Het verhaal van Adam toont dat onderbescherming ook een relationeel karakter heeft. Tegenover het precair vermogen van mensen zoals Adam om zich aanwezig te voelen, staat het broze vermogen van OCMW’s en hun maatschappelijk werkers om aanwezig, bereikbaar en beschikbaar te zijn.
Ook die kwetsbaarheid toont zich in heel wat tekeningen. De vertellers beelden er scènes uit waarin maatschappelijk werkers hun cliënten niet aankijken, maar zich verbergen achter hun computer. Ze zijn aanwezig in het digitaal dossier, maar onzichtbaar voor de mens die voor hen zit. De onzichtbaarheid van mensen die recht hebben op OCMW-hulp weerspiegelt zich in de onzichtbaarheid van hun professionals.
Wanneer de wereld je in de steek laat
De ervaring van onzichtbaarheid gaat vaak gepaard met een andere, ingrijpende menselijke ervaring: verlatenheid of de ervaring van verlies van betrokkenheid van anderen. Mensen hebben het gevoel van de wereld afgesneden te zijn. Ze zijn helemaal op zichzelf aangewezen met hun zorgen en onzekerheden.

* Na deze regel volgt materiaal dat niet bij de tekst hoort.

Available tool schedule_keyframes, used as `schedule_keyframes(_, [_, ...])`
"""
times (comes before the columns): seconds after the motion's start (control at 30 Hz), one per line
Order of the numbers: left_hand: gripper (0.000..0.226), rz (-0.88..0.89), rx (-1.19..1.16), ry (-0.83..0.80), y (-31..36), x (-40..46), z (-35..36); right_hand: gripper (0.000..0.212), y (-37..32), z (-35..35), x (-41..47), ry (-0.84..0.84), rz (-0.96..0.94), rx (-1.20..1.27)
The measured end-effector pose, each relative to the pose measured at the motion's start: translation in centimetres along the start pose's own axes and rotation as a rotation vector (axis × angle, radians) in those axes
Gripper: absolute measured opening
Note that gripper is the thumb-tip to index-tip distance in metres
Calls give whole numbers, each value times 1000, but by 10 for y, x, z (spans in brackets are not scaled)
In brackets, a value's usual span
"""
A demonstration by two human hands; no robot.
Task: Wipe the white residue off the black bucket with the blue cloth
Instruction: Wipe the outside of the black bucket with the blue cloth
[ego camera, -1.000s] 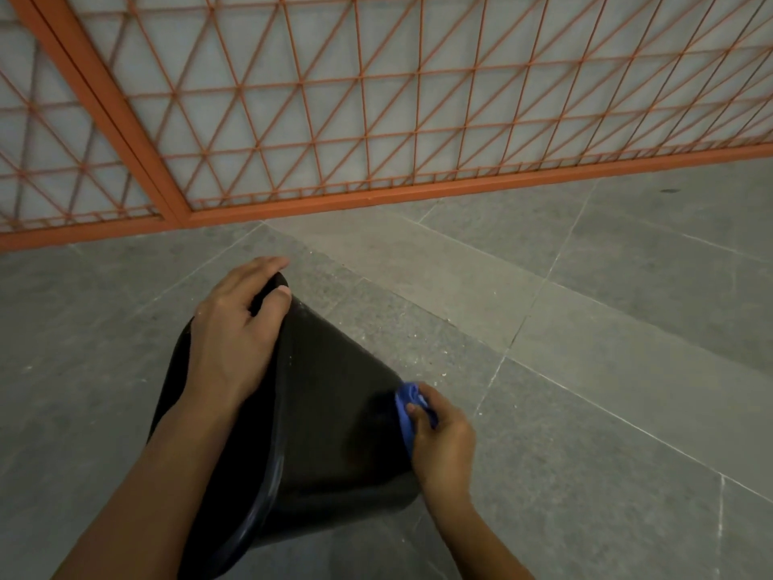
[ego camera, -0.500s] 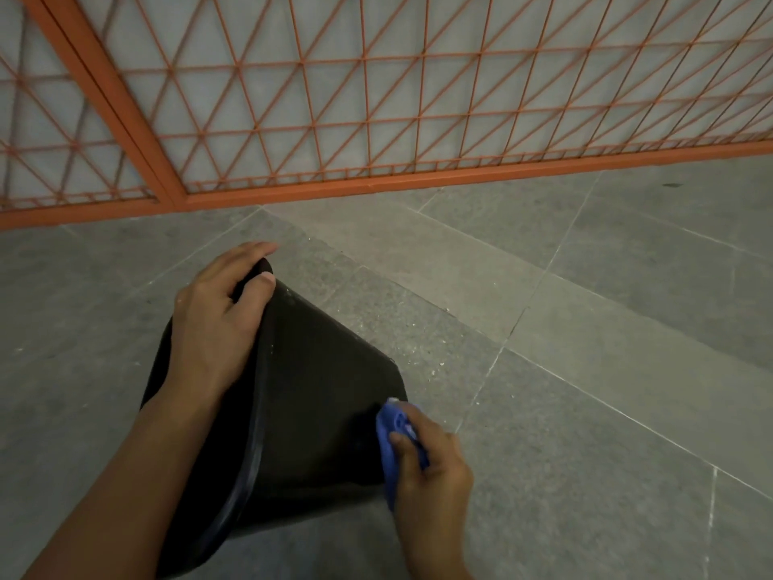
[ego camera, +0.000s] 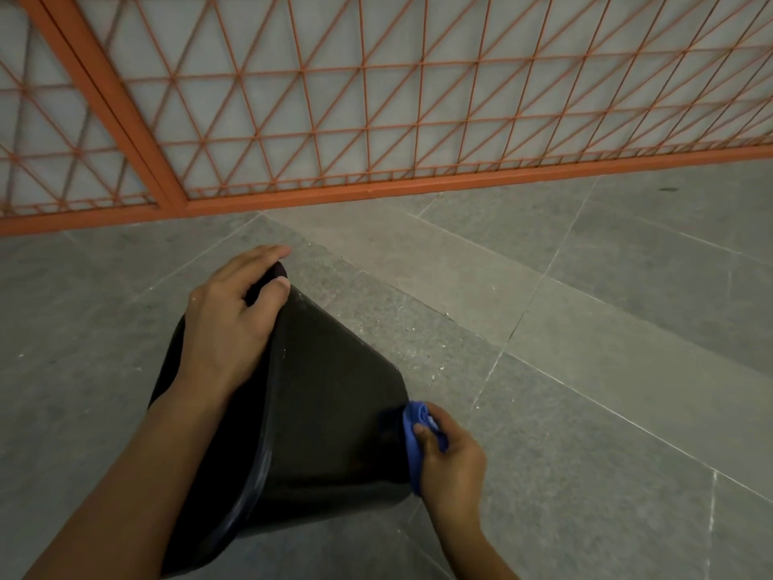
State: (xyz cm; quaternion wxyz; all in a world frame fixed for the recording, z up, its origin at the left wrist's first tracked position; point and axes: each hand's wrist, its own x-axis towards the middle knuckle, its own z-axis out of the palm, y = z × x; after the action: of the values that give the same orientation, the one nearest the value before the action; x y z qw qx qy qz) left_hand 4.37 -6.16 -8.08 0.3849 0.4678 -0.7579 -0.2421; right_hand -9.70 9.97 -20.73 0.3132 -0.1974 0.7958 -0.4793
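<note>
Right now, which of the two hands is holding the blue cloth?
The right hand: it grips the bunched blue cloth against the black bucket near its base. The left hand holds only the bucket's rim.

We see a glossy black plastic bucket with faint white specks near its rim. Against its edge sits a crumpled bright blue cloth. The grey stone-tile floor is mottled, crossed by pale grout lines. Behind runs an orange metal lattice fence, its bars forming triangles over pale grey panels.
</note>
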Motion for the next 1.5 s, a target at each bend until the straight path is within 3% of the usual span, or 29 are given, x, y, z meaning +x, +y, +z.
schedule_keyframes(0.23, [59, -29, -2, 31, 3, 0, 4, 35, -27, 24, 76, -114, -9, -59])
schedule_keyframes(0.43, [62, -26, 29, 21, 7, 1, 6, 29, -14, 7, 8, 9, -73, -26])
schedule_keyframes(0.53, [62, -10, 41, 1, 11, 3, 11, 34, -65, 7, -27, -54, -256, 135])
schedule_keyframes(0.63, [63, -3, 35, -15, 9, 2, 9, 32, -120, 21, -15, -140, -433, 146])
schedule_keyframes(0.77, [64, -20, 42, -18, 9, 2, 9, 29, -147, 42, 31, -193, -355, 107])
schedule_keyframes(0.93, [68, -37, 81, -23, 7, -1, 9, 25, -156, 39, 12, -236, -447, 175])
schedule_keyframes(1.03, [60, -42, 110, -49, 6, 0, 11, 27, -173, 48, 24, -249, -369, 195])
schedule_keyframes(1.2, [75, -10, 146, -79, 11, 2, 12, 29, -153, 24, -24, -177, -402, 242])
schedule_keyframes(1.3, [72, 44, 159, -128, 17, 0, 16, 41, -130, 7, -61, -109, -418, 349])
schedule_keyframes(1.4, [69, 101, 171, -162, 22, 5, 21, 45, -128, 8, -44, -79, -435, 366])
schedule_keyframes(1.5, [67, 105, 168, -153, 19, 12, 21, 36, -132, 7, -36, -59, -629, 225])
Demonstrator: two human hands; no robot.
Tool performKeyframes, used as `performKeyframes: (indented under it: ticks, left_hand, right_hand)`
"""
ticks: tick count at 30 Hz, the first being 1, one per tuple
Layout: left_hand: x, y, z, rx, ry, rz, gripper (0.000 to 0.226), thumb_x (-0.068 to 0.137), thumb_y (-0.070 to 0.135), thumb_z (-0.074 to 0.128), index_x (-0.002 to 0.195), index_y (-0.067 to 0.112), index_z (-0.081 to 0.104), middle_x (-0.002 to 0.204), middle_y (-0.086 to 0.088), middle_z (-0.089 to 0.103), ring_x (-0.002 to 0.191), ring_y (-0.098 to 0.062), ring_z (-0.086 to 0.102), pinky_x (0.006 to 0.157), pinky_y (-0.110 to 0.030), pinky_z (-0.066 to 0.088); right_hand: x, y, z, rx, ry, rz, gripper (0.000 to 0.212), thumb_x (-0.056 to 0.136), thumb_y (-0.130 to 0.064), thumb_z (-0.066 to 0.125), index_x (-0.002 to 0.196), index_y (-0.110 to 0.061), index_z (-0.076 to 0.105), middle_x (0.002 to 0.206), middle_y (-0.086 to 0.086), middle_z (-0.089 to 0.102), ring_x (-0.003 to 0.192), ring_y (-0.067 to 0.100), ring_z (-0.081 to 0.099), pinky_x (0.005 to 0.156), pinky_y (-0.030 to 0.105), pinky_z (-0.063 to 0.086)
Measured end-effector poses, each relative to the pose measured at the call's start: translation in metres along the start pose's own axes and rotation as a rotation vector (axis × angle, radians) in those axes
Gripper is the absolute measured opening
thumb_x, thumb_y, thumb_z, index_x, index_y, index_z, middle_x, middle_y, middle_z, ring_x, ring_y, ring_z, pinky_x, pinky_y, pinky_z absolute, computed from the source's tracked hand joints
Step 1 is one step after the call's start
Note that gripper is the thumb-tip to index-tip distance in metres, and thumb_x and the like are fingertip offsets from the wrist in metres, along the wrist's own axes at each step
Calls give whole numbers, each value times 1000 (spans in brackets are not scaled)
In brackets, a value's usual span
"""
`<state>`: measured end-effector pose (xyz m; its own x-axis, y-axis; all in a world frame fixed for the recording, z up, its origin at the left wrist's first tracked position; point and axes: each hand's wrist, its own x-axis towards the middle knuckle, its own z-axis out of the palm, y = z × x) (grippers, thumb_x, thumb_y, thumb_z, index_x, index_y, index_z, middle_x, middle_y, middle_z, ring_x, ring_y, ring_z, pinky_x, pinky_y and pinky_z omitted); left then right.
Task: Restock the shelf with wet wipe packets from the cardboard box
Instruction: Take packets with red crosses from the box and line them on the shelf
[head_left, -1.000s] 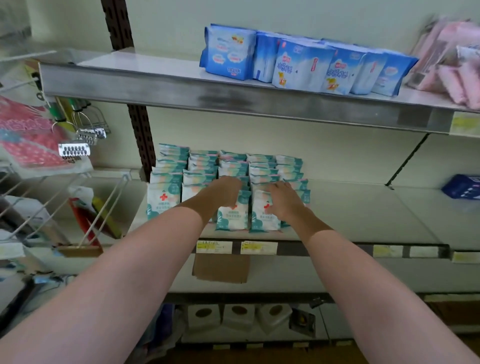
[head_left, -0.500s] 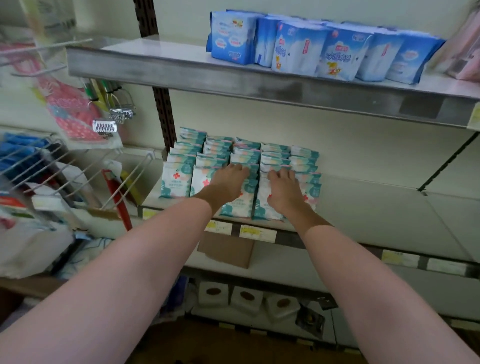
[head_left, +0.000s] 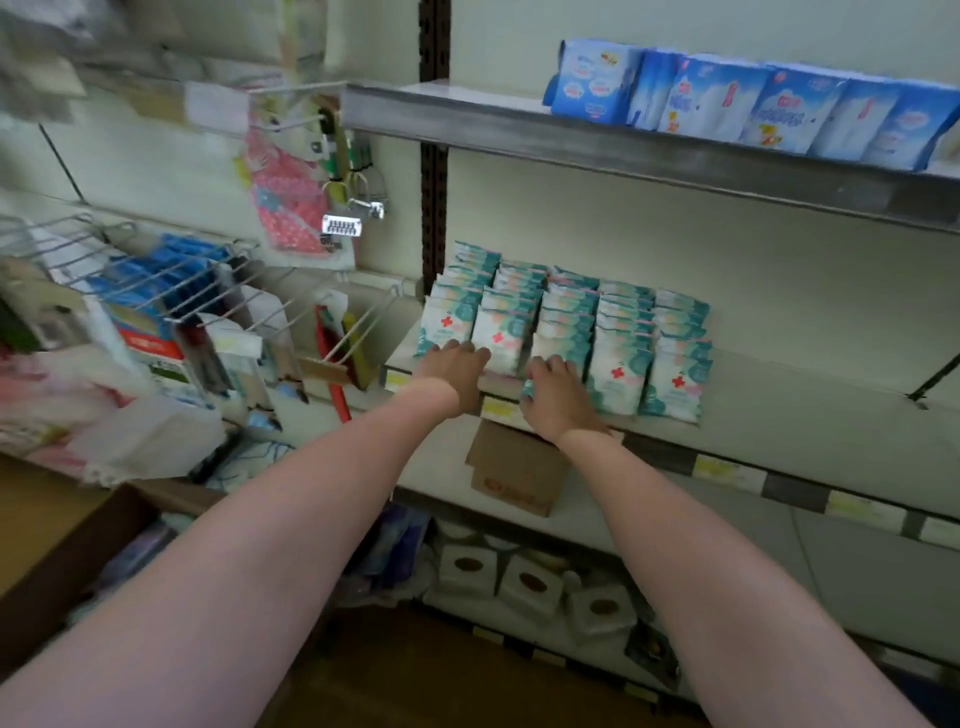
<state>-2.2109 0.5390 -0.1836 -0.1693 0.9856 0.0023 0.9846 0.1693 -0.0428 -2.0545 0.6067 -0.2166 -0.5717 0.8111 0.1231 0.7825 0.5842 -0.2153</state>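
The likeliest trouble from here is a toppled row: the wet wipe packets (head_left: 566, 332) stand on edge in five close files at the centre of the frame, on the left end of the middle shelf (head_left: 810, 415), and the front ones sit right at its lip, so a careless tug or a push off-line could tip one forward over the edge or knock a neighbouring file askew. The left hand (head_left: 453, 366) lies palm-down against the fronts of the two leftmost files, its fingers fairly straight and close together, pressing rather than gripping. The right hand (head_left: 556, 387) rests on the third file with its fingers curled over the top of the front packet — whether it actually pinches that packet or only steadies it I cannot tell. The packets themselves are small soft pouches, white low down with a red cross and teal above, glossy and slightly puffed; they look light and slippery, apt to slide against one another. The two rightmost files look the fullest and stand furthest forward. A brown cardboard box (head_left: 517, 470) sits on the shelf below, just under the hands; its contents are hidden, so how many packets remain is unclear. Blue packs (head_left: 727, 98) line the top shelf at upper right — well apart from the work.
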Motion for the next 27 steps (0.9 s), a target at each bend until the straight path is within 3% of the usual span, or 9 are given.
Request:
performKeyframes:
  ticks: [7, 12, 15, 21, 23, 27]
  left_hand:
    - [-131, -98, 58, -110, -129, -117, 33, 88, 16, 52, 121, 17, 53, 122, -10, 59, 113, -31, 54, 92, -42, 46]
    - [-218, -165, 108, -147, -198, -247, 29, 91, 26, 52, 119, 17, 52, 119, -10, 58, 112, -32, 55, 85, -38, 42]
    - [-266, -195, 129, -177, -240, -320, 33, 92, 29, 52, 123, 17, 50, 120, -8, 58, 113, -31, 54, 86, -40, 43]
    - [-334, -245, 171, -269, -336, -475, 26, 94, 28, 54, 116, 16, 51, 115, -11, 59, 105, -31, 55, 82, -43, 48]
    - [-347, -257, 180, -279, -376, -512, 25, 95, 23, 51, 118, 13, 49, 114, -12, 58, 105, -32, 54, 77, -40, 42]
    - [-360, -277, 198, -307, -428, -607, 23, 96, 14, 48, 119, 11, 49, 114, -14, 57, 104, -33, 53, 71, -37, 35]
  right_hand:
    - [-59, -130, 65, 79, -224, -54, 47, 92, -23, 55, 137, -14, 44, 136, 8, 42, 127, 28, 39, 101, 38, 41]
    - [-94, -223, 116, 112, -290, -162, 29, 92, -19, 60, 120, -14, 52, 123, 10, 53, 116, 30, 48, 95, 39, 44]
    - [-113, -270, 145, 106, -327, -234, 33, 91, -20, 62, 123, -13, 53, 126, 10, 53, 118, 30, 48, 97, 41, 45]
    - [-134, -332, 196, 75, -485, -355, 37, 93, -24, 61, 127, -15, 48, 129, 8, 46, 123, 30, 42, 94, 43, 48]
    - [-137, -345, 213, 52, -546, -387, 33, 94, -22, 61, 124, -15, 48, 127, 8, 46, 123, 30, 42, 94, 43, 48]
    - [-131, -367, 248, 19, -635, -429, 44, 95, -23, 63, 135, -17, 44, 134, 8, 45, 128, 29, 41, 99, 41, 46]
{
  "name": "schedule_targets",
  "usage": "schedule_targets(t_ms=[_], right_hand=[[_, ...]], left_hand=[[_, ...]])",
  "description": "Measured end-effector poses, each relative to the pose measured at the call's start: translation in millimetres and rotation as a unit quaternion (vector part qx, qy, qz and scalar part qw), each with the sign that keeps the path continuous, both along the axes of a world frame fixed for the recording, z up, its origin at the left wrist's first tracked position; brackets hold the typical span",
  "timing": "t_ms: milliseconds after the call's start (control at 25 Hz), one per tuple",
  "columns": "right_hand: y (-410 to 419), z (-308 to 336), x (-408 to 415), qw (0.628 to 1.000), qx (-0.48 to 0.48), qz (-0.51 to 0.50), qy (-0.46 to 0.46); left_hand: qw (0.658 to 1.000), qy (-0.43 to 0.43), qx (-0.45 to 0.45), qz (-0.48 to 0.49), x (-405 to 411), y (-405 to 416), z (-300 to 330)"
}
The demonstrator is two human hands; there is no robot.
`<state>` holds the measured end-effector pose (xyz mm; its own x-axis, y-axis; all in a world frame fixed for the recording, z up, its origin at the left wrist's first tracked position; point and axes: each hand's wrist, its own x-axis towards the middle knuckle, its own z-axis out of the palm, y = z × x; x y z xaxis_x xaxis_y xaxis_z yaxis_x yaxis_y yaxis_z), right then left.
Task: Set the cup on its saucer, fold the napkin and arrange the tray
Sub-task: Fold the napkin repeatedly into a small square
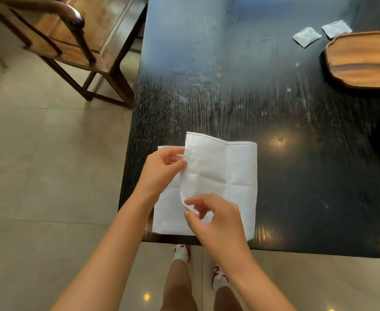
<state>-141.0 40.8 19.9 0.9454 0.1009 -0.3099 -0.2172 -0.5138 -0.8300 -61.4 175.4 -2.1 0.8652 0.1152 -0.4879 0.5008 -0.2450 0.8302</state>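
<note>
Both hands pinch the white napkin's lifted edge at the near corner of the dark bench.

The left hand (160, 169) has its fingers (173, 163) clamped on the napkin (220, 171) at the far end of the raised flap; the right hand (213, 217) pinches the same edge nearer the body. Right of both hands the cloth lies flat on the bench (229, 86). Far right of the fingers sit two small sachets (307, 37) and the wooden tray (362, 59).
</note>
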Motion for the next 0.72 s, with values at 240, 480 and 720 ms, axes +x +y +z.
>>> schedule_targets(t_ms=[240, 480, 720], right_hand=[[35, -23, -11, 0.996, -0.035, 0.076, 0.000], [43, -45, -18, 0.990, -0.084, 0.111, -0.016], [56, -68, -29, 0.972, -0.160, 0.145, -0.093]], left_hand=[[0.998, 0.023, 0.055, 0.037, -14, 39, -29], [0.982, -0.034, 0.186, -0.009, -10, 45, -53], [0.973, -0.027, 0.227, -0.011, -9, 55, -58]])
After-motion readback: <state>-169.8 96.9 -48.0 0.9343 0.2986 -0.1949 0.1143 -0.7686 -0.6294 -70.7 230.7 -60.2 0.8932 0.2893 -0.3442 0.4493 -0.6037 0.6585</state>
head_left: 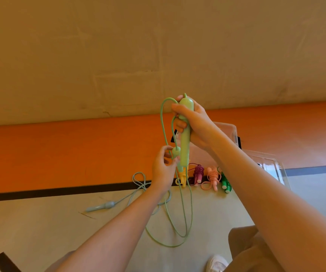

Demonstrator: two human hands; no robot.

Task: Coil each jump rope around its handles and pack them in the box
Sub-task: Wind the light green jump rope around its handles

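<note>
My right hand [194,122] grips one light green handle [184,142] upright at the middle of the view. Beside it hangs the second green handle [176,154], which my left hand [163,169] pinches near its top. The green rope [185,218] loops from the handle tops and hangs down to the floor. Behind my hands, by the orange wall stripe, stands a clear plastic box [230,132]. Coiled ropes lie in a row on the floor: yellow [182,178], purple [198,174], pink [213,178], dark green [225,183]. A light blue rope [107,205] lies uncoiled at the left.
A clear lid [272,165] lies on the floor to the right of the box. My knee and a white shoe [217,264] show at the bottom right. A black line runs along the floor by the wall.
</note>
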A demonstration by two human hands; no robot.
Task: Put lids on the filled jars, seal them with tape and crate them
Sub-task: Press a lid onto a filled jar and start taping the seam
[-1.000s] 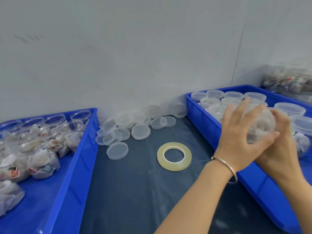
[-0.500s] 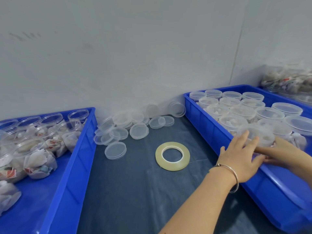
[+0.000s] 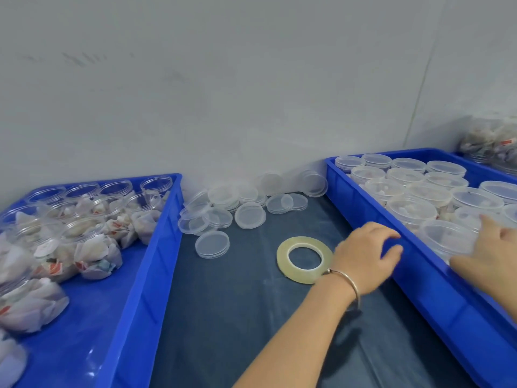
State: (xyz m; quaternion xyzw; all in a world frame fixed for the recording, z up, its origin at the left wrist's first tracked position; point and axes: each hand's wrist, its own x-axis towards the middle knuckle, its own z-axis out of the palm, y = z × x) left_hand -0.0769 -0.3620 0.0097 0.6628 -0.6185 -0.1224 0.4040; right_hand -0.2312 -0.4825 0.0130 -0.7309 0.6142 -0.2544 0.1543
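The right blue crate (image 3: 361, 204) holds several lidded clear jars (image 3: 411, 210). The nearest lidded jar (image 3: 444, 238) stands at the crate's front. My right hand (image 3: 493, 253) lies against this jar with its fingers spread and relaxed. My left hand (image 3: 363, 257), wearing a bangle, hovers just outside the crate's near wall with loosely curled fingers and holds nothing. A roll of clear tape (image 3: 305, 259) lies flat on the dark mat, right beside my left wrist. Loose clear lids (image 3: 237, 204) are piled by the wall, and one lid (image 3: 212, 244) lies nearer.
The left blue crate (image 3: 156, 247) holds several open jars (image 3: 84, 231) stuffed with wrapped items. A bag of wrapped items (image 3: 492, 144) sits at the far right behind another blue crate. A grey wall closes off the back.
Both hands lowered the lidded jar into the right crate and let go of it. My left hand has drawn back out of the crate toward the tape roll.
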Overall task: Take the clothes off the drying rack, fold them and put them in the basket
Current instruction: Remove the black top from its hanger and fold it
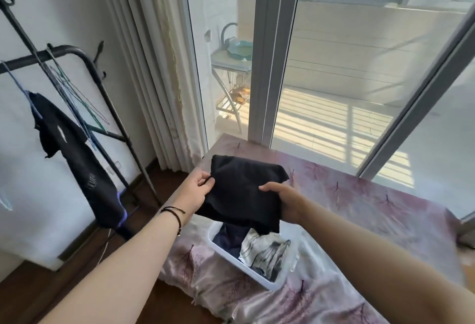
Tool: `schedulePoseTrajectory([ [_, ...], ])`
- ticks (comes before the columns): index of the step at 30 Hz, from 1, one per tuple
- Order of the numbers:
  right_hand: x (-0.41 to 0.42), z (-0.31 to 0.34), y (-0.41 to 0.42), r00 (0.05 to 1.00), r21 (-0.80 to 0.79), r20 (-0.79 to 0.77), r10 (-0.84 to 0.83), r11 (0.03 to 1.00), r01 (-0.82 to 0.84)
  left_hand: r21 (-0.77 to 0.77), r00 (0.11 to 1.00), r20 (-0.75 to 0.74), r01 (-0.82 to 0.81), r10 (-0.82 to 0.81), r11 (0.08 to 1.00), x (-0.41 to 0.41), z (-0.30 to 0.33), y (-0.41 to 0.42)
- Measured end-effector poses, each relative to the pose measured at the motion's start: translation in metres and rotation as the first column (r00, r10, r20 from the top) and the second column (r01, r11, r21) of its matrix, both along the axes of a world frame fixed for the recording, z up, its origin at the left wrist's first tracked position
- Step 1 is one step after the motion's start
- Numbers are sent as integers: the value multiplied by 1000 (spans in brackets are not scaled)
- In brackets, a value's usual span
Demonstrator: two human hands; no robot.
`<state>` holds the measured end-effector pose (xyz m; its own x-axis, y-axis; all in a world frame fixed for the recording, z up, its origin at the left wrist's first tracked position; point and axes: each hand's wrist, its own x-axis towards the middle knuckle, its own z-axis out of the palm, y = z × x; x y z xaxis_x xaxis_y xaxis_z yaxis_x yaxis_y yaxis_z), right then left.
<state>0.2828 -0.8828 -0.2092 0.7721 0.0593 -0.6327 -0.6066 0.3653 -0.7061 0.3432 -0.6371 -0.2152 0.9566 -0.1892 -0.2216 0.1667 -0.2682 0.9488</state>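
Both hands hold a folded black garment in the air over the white basket, which sits on a bed with a pink floral sheet. The left hand pinches the cloth's edge at 9 o'clock; the right hand grips its edge at 3 o'clock. Inside the basket lie a navy piece and a black-and-white patterned piece. At 9 o'clock of the view, a black shirt hangs on the black drying rack.

Black garment (white basket)
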Motion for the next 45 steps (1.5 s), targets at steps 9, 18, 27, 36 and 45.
schedulePoseTrajectory([
  [9,15,-143,-1,993,-105,-88,-74,992,65,309,997,43,41,-57,950,40,-138,-19],
  [18,35,-305,-5,978,-85,-129,-166,984,156,570,989,-3,121,-145,813,71,-295,-39],
  [27,60,-428,5,923,-94,-257,-285,958,270,597,984,-58,171,-171,784,100,-398,-59],
  [36,65,-457,24,864,34,-281,-418,895,444,599,938,-85,317,-335,735,116,-398,-69],
  [45,46,-419,19,910,80,-285,302,953,-291,857,767,125,237,-630,458,147,-376,-102],
])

Verlatenheid loopt als een rode draad door het verhaal van Elise. Haar getuigenis begint met haar zwangerschap. Ze is blij en verdrietig want als thuisloze asielzoekster weet ze niet welke toekomst ze haar kind kan geven. Ze is ook boos want ze voelt zich in de steek gelaten door de vader van haar kind.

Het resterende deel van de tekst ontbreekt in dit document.